# Exercise brief:
Exact copies of all the records are to be printed.

------ Records

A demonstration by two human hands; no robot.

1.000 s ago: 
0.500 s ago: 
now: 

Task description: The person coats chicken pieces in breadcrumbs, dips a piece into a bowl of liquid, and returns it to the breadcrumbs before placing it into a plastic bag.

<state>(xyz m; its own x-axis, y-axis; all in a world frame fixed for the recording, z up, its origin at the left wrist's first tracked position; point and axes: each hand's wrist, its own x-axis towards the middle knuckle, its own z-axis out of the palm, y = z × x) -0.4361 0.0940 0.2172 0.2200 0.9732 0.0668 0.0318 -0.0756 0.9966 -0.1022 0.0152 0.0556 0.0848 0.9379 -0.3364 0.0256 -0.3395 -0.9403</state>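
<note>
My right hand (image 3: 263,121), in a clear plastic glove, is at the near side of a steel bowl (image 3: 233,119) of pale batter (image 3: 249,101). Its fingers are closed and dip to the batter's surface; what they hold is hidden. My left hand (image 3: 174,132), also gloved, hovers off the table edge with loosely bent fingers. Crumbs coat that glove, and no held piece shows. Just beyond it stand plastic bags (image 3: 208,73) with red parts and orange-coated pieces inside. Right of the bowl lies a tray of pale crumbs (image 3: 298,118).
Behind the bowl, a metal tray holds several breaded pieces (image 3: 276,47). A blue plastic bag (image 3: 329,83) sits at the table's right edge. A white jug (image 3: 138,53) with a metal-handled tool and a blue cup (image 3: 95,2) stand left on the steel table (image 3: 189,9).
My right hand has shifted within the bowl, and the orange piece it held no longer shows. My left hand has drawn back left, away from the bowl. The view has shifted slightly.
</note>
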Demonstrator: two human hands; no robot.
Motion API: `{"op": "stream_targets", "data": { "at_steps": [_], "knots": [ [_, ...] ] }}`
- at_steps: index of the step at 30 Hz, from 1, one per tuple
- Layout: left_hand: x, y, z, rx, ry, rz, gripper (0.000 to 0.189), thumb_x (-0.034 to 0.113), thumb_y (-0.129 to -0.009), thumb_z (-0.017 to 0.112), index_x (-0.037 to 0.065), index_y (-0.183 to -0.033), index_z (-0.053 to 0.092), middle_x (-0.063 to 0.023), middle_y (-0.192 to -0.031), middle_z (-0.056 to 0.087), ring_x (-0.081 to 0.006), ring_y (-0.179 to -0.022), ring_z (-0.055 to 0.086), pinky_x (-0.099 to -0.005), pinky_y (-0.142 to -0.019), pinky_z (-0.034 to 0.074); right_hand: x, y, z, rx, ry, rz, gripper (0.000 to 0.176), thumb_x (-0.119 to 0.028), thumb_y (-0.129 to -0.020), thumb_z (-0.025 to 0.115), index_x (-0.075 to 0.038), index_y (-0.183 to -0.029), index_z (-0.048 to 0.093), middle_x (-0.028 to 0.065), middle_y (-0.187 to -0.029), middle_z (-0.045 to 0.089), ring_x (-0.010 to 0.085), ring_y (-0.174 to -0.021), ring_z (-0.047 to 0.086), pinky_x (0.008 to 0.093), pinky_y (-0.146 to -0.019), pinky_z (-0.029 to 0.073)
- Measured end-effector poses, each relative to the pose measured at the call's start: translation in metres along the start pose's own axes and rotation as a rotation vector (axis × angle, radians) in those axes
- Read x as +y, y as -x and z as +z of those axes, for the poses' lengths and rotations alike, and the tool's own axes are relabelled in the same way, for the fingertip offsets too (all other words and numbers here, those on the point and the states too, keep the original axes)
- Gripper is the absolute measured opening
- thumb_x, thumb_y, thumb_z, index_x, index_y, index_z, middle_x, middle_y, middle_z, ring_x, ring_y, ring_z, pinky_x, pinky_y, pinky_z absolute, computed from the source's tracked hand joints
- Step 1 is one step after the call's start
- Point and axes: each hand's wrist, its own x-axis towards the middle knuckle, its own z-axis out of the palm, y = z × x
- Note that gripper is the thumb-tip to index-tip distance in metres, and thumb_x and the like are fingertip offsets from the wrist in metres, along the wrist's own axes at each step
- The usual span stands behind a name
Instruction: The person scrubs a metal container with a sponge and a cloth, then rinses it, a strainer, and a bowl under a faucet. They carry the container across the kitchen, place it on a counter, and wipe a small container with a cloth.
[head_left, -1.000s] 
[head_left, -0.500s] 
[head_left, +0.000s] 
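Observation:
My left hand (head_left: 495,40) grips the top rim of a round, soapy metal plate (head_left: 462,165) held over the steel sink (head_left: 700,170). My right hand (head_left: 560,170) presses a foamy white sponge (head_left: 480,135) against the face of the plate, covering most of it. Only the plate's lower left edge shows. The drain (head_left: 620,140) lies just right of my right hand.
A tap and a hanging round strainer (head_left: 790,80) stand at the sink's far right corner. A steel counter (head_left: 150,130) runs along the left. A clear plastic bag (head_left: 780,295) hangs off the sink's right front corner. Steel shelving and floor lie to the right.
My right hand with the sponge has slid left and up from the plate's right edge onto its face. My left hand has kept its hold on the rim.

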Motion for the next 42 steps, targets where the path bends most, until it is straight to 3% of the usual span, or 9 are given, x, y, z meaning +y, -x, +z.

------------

# Solved exercise:
A demonstration by two human hands; no robot.

1.000 s ago: 
0.500 s ago: 
now: 

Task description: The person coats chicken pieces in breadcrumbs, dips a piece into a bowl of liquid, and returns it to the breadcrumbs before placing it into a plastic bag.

<state>(xyz m; its own x-axis, y-axis; all in a world frame fixed for the recording, z up, its origin at the left wrist's first tracked position; point and axes: each hand's wrist, its own x-axis towards the middle knuckle, its own z-axis out of the palm, y = z × x) -0.4361 0.0940 0.2172 0.2200 0.9732 0.0668 0.0318 -0.0756 0.9966 -0.1022 0.0152 0.0556 0.0848 0.9379 -0.3364 0.0256 -0.3395 -0.9403</state>
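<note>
My right hand (image 3: 263,121), in a clear plastic glove, is at the near side of a steel bowl (image 3: 233,119) of pale batter (image 3: 249,101). Its fingers are closed and dip to the batter's surface; what they hold is hidden. My left hand (image 3: 174,132), also gloved, hovers off the table edge with loosely bent fingers. Crumbs coat that glove, and no held piece shows. Just beyond it stand plastic bags (image 3: 208,73) with red parts and orange-coated pieces inside. Right of the bowl lies a tray of pale crumbs (image 3: 298,118).
Behind the bowl, a metal tray holds several breaded pieces (image 3: 276,47). A blue plastic bag (image 3: 329,83) sits at the table's right edge. A white jug (image 3: 138,53) with a metal-handled tool and a blue cup (image 3: 95,2) stand left on the steel table (image 3: 189,9).
My right hand has shifted within the bowl, and the orange piece it held no longer shows. My left hand has drawn back left, away from the bowl. The view has shifted slightly.
</note>
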Demonstrator: two human hands; no robot.
Motion API: `{"op": "stream_targets", "data": { "at_steps": [_], "knots": [ [_, ...] ] }}`
- at_steps: index of the step at 30 Hz, from 1, one per tuple
- Layout: left_hand: x, y, z, rx, ry, rz, gripper (0.000 to 0.189), thumb_x (-0.034 to 0.113), thumb_y (-0.129 to -0.009), thumb_z (-0.017 to 0.112), index_x (-0.037 to 0.065), index_y (-0.183 to -0.033), index_z (-0.053 to 0.092), middle_x (-0.063 to 0.023), middle_y (-0.192 to -0.031), middle_z (-0.056 to 0.087), ring_x (-0.081 to 0.006), ring_y (-0.179 to -0.022), ring_z (-0.055 to 0.086), pinky_x (-0.099 to -0.005), pinky_y (-0.142 to -0.019), pinky_z (-0.034 to 0.074); right_hand: x, y, z, rx, ry, rz, gripper (0.000 to 0.176), thumb_x (-0.119 to 0.028), thumb_y (-0.129 to -0.020), thumb_z (-0.025 to 0.115), index_x (-0.075 to 0.038), index_y (-0.183 to -0.029), index_z (-0.048 to 0.093), middle_x (-0.028 to 0.065), middle_y (-0.187 to -0.029), middle_z (-0.045 to 0.089), ring_x (-0.010 to 0.085), ring_y (-0.174 to -0.021), ring_z (-0.047 to 0.086), pinky_x (0.008 to 0.093), pinky_y (-0.146 to -0.019), pinky_z (-0.029 to 0.073)
- Measured end-effector poses, each relative to the pose measured at the call's start: translation in metres along the start pose's own axes and rotation as a rotation vector (axis × angle, radians) in those axes
- Read x as +y, y as -x and z as +z of those axes, for the poses' lengths and rotations alike, and the tool's own axes are relabelled in the same way, for the fingertip offsets too (all other words and numbers here, those on the point and the states too, keep the original axes)
- Gripper is the absolute measured opening
- thumb_x, thumb_y, thumb_z, index_x, index_y, index_z, middle_x, middle_y, middle_z, ring_x, ring_y, ring_z, pinky_x, pinky_y, pinky_z absolute, computed from the source's tracked hand joints
- Step 1 is one step after the call's start
- Point and axes: each hand's wrist, its own x-axis towards the middle knuckle, its own z-axis out of the palm, y = z × x
- Note that gripper is the thumb-tip to index-tip distance in metres, and thumb_x and the like are fingertip offsets from the wrist in metres, along the wrist's own axes at each step
- The usual span stands behind a name
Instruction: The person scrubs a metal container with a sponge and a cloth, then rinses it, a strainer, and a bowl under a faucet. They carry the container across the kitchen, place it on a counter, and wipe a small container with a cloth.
[head_left, -1.000s] 
[head_left, -0.500s] 
[head_left, +0.000s] 
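Observation:
My left hand (head_left: 495,40) grips the top rim of a round, soapy metal plate (head_left: 462,165) held over the steel sink (head_left: 700,170). My right hand (head_left: 560,170) presses a foamy white sponge (head_left: 480,135) against the face of the plate, covering most of it. Only the plate's lower left edge shows. The drain (head_left: 620,140) lies just right of my right hand.
A tap and a hanging round strainer (head_left: 790,80) stand at the sink's far right corner. A steel counter (head_left: 150,130) runs along the left. A clear plastic bag (head_left: 780,295) hangs off the sink's right front corner. Steel shelving and floor lie to the right.
My right hand with the sponge has slid left and up from the plate's right edge onto its face. My left hand has kept its hold on the rim.
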
Motion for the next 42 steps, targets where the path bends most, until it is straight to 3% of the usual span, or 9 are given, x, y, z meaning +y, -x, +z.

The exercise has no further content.